Specialist driver recruitment agency Driver Require has released an in-depth analysis on how the Covid-19 pandemic will affect the economy, speculating that a U-shaped global recession is the most likely outcome, and it may take until 2025 for GDP to return to pre-pandemic levels.

The three-part report presents forecast data which projects the likely consequences of the pandemic for the UK economy as a whole, before proceeding to lay out the impact on the haulage and logistics industry in focus.

In this article, The Parliamentary Review explores the first section of the report, which addresses the current Covid-19 pandemic and Driver Require’s forecasts for the social and economic crisis which will follow. The report explores how the economic downturn is likely to evolve over time before offering its conclusion on the most likely recovery scenario.

The analysis suggests that the Covid-19 crisis is unique in nature since there are restrictions both in supply and demand, with similarities drawn between the economic conditions of now and those immediately following the Second World War.

According to the report, all recessions in modern times have been brought about by a lack of demand and have traditionally been resolved with more liquidity being injected into the economy to encourage greater spending and with it, economic growth. In this case, the report speculates that this may not happen with both supply and demand impacted simultaneously.

The report goes on to highlight recent Purchasing Managers’ Index [PMI] numbers.

With regards to typical PMI numbers, a benchmark of 50 represents 'business as usual', with anything above 50 indicating growth and anything under 50 showing a contracting market.

Alarmingly the latest PMI score logged for March 2020 had dropped to 36, down from 53 in February.

The sudden PMI drop-off is the sharpest decline seen since the PMI index was first launched in July of 1996. The previous lowest UK score recorded coincided with the 2008 recession, with PMI falling to 38.1 in November 2008.

Already, therefore, the Covid-19 PMI decline has already surpassed 2008 numbers and the report suggests that this fall is likely to intensify in April until the UK lockdown is lifted.

Meanwhile, over in the Eurozone, its PMI has fallen from 52 to 30 between February and March 2020, which implies that Eurozone GDP will fall by two per cent per quarter.

Addressing the UK forecast for GDP, Driver Require CEO Kieran Smith said that it too is already worse than in 2008 and indications are that “it will worsen until we are out of lockdown”.

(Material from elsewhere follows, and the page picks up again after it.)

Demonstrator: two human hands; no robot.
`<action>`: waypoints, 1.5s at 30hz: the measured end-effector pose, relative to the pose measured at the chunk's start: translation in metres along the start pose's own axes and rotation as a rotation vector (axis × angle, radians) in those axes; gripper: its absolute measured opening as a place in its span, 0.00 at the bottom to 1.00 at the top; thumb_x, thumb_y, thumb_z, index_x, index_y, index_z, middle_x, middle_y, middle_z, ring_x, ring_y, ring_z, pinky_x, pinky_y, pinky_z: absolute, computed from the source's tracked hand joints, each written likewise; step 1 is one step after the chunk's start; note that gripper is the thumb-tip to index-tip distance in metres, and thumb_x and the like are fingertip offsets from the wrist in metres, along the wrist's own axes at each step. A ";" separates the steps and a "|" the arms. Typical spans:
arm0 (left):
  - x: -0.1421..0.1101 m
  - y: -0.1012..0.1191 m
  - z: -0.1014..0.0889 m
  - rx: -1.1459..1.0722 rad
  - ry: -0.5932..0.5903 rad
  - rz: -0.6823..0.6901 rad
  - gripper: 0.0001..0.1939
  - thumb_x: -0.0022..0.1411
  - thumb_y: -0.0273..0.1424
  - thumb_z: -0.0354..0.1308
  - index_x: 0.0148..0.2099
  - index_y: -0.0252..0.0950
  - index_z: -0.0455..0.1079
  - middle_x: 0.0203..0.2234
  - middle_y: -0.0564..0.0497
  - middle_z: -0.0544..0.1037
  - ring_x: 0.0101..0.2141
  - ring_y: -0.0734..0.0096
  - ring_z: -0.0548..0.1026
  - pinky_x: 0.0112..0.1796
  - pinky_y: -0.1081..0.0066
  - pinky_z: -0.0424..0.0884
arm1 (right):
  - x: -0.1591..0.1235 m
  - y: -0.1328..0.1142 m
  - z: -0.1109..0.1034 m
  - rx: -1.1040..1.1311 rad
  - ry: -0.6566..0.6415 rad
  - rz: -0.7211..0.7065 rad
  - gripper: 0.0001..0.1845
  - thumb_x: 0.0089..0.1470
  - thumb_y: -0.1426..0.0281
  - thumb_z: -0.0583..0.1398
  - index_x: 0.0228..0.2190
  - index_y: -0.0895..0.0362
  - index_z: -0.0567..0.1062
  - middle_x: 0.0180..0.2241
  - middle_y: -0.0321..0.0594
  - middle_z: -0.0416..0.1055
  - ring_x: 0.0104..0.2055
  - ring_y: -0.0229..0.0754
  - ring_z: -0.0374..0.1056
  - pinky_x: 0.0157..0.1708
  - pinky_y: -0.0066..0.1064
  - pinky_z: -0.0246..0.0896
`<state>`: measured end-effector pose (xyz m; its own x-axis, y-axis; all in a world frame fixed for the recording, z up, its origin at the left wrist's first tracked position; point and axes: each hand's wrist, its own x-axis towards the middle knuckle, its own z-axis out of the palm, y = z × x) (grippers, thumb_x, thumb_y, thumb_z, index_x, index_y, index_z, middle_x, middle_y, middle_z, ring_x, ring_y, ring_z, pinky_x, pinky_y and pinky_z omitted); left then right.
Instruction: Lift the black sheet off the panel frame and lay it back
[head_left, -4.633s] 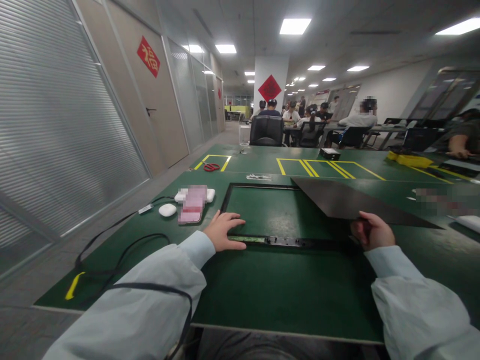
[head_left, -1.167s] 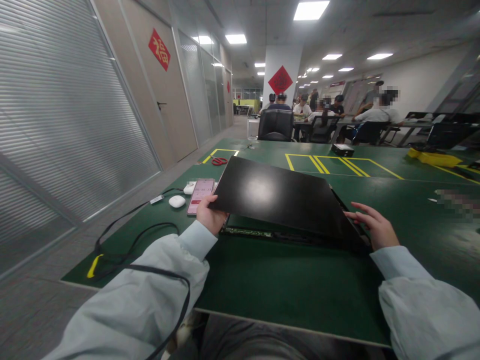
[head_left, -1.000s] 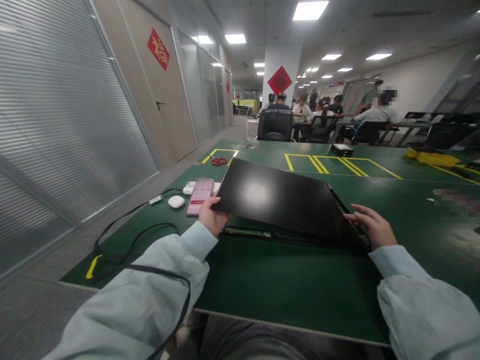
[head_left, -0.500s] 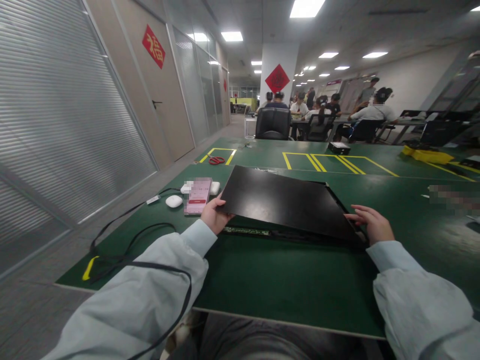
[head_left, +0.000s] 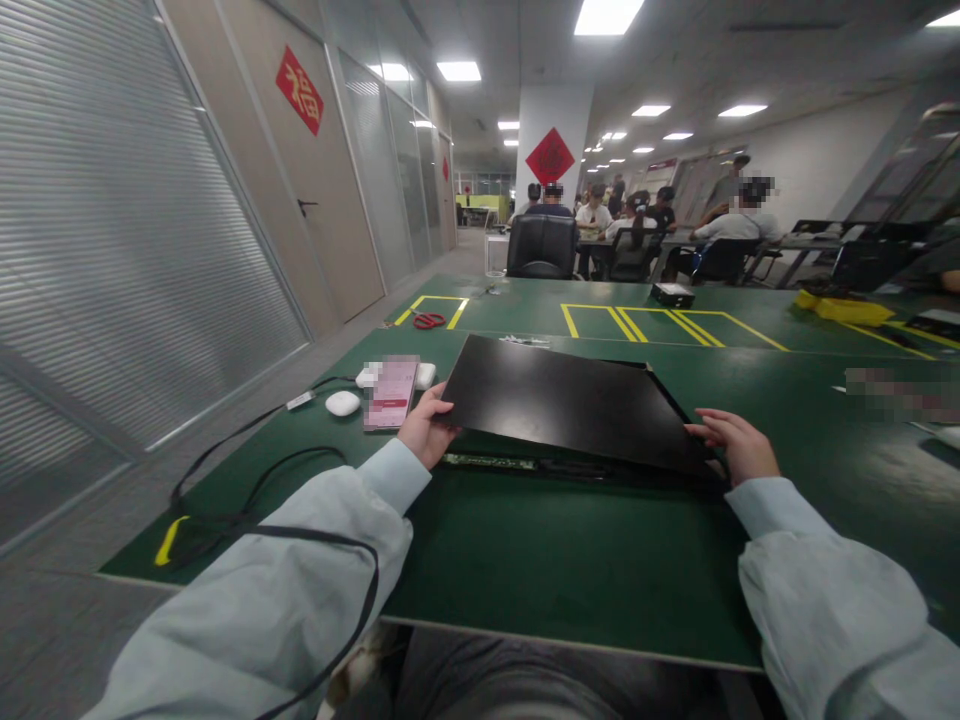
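A thin, glossy black screen panel (head_left: 555, 400) is tilted over a dark frame (head_left: 667, 393), its left side raised and its right side low. My left hand (head_left: 429, 428) grips the panel's left edge between thumb and fingers. At the right edge, my right hand (head_left: 739, 445) has its fingertips and thumb on the panel's lower right corner, where the frame is close beneath. Under the panel's near edge shows a narrow green circuit board strip (head_left: 491, 462). The panel hides most of the frame's inside.
Left of the panel lie a phone (head_left: 391, 395), a white rounded case (head_left: 343, 403) and a black cable (head_left: 300, 455). Red-handled scissors (head_left: 429, 320), a small black box (head_left: 673, 295) and a yellow object (head_left: 851, 307) sit farther back on the green table (head_left: 570, 570). People sit beyond.
Both hands keep their places on the panel, which holds nearly the same tilt. The whole view has shifted slightly.
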<state>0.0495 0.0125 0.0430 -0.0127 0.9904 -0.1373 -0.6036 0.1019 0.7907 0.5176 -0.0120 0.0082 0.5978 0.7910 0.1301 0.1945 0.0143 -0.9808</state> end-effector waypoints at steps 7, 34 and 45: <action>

Quoting figures from the report, Smith said: “Average forecast figures are -14 percent for the second quarter of 2020 and -7 per cent across the year, which is more rapid and severe than the 2008 decline of -6.3 per cent.”

With no precedent for managing a decline of such magnitude, Smith suggests that epidemiologists may be in a more advantageous position to predict the economic outcomes than economists themselves.

Smith said: “We are waging war on a microbe, a deadly virus, and our challenge is to prevent mass deaths while propping up the economy to make sure it survives the crisis. No-one has ever had to do this in modern times.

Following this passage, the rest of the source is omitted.